To see the maximum elevation inside the pillbox Mike adjusted the Vickers elevating wheel, this gave the maximum possible for indirect fire and at the same time avoiding the top of the embrasure loophole.
Using the Vickers tangent rear site this showed a range of 2900 yards.
Using the same criteria, the lowest depression point possible allowed a strike of 15 yards directly in front of the pillbox, this was achieved with a measurement taken from the central axis of the tripod to the front wall of 21”, at this distance easy movement of the gun was possible from side to side as well as up and down, any further forward the condenser hose would have snagged on the embrasure.
Working in this confined space and on a warm day meant that several breaks were taken inside the pillbox for refreshment, we both sat there contemplating and looking at the assembled period equipment imagining just what would those guys have made of us who were here so long ago, it gave a great feeling of history.
The final stage of the day was to fit Mike’s genuine hessian WW2 cam or “scrim nets”. We had done the same exercise a few months in early spring, so with the summer months in full swing and the grass and undergrowth green it was going to appear different.
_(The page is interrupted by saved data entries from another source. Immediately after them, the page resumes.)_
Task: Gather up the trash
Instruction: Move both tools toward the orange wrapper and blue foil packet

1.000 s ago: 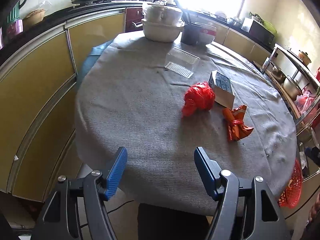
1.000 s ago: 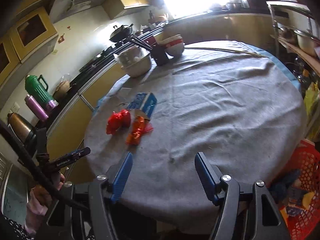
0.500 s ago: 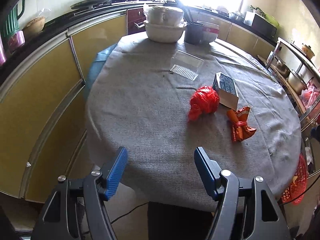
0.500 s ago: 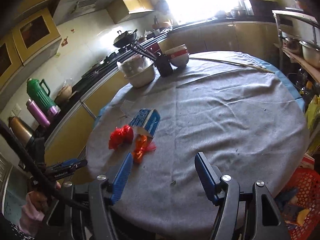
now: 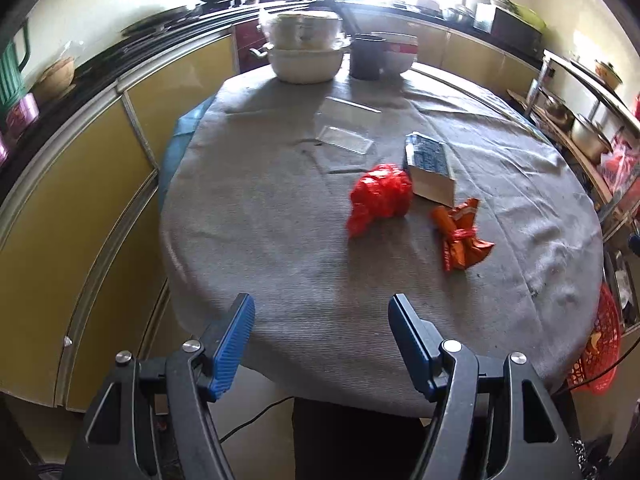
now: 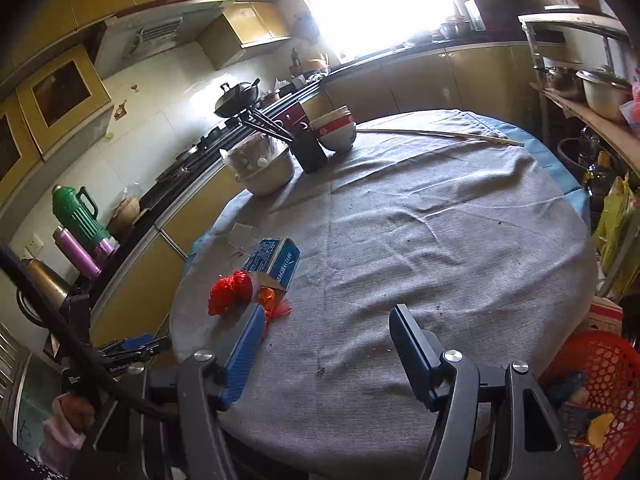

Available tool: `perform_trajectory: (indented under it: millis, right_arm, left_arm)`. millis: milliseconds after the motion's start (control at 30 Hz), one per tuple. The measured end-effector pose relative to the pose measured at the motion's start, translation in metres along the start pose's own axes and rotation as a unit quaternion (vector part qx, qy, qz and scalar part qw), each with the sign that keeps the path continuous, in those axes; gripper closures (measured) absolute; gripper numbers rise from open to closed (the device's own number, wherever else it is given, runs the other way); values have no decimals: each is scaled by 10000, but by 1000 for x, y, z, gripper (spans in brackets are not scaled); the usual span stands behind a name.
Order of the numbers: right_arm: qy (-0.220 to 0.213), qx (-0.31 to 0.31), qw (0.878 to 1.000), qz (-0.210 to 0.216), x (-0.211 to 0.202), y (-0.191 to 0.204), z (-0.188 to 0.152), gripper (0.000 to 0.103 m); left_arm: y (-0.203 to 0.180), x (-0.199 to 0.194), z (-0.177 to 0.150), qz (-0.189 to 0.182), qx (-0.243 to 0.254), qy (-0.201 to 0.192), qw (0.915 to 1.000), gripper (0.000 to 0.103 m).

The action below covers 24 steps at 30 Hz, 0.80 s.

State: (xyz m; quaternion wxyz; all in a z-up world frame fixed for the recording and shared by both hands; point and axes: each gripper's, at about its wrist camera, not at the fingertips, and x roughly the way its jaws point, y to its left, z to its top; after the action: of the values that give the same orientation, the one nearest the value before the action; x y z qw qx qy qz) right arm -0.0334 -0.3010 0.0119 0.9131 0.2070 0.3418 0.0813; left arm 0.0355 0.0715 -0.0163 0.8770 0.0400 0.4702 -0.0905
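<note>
Left tool [image 5: 322,328] and right tool [image 6: 326,338] both hover over near edge of bench [image 5: 260,216], fingers apart, nothing between them. Trash clustered mid-bench: crumpled red bag [image 5: 380,196] touching blue-and-white carton [image 5: 430,166], orange wrapper [image 5: 460,236] just beside carton, clear plastic tray [image 5: 346,136] slightly farther back. Grey cloth covers round bench. Stacked white bowls [image 5: 306,54], dark cup [image 5: 366,58] at far edge. Red basket [image 6: 596,392] beside bench, lower right, scraps inside. Yellow cabinets [image 5: 80,184] line wall.
</note>
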Motion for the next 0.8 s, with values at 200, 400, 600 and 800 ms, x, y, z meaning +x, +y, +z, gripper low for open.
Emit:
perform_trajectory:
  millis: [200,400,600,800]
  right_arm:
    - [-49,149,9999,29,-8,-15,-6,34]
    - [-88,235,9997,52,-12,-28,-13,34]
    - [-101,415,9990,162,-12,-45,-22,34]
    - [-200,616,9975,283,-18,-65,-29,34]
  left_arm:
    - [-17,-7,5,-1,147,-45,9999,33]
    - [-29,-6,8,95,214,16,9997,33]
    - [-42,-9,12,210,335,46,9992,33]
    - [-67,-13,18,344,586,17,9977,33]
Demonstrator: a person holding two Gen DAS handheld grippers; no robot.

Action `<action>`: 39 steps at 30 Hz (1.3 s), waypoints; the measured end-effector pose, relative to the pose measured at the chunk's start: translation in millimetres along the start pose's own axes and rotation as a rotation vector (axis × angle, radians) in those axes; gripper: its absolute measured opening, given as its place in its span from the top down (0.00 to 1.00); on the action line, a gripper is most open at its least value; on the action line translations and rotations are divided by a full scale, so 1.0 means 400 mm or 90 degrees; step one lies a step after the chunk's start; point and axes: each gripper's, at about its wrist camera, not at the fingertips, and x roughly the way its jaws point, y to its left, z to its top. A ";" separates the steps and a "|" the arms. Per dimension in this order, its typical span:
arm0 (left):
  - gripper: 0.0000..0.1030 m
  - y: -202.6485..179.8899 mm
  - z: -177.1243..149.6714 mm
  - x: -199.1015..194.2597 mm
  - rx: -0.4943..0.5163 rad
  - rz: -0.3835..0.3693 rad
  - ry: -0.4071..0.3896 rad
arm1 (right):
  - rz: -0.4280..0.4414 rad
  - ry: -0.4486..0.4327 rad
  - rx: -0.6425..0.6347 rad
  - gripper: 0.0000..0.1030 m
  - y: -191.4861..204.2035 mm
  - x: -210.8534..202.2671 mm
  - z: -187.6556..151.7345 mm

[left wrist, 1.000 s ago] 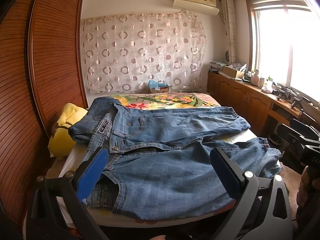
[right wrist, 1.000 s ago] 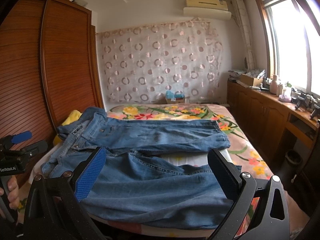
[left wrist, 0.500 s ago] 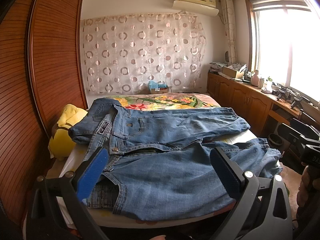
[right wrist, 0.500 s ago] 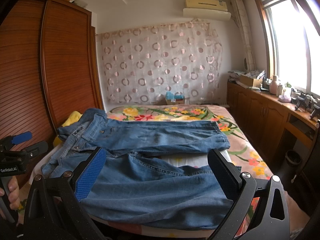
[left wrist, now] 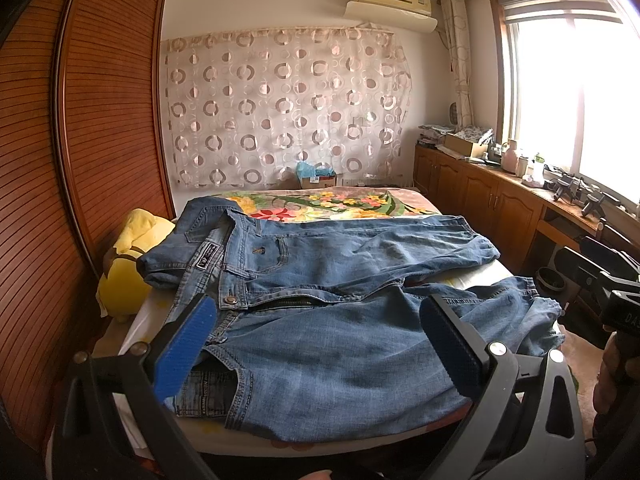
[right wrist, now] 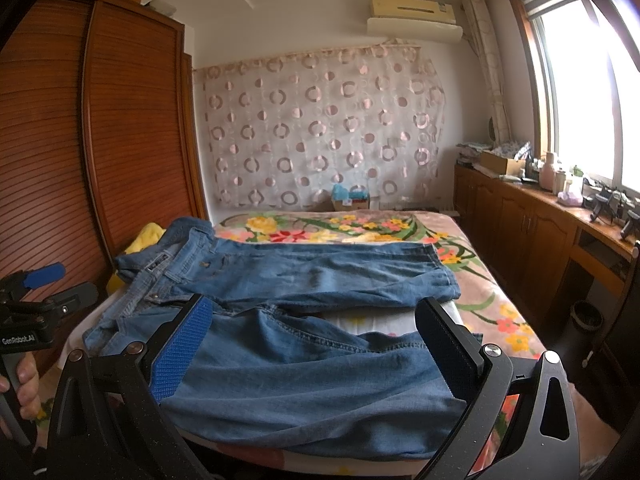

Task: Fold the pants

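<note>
Bedroom with a flowered bed [left wrist: 340, 204], and no fold is yet made, by my judgement. Nearest, two claws hang released and empty: the left claw [left wrist: 320, 344] over the waistband, the right claw [right wrist: 316, 344] over the near leg. One pair of jeans [left wrist: 340, 320] lies spread across the bed, its two legs apart. Beyond, one yellow plush toy [left wrist: 124, 268] sits beside the waistband.
</note>
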 end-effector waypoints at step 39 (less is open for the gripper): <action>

Having two of these rare nets available we attached them to the front and side of the pillbox using the remaining hooks in the concrete, metal pickets pinned the outspread camouflaged material to the ground. The nets were inter twined using a small piece of stick and additional support was given by a larger piece of branch cut and used as a prop to hold the net taut.
Pleased with the results pictures were taken from several angles and at different distances showing how the outline of the defence was broken up. The Vickers pillboxes had a turf roof that really did prove effective concealment from aerial view and along with the nets it made a unique photographic record. The exercise had given us an insight on how it all pieced together and would have worked, it also gave us a hands on opportunity of what the gun crew would had to do in action in the restricted space of these cold and lonely gun emplacements.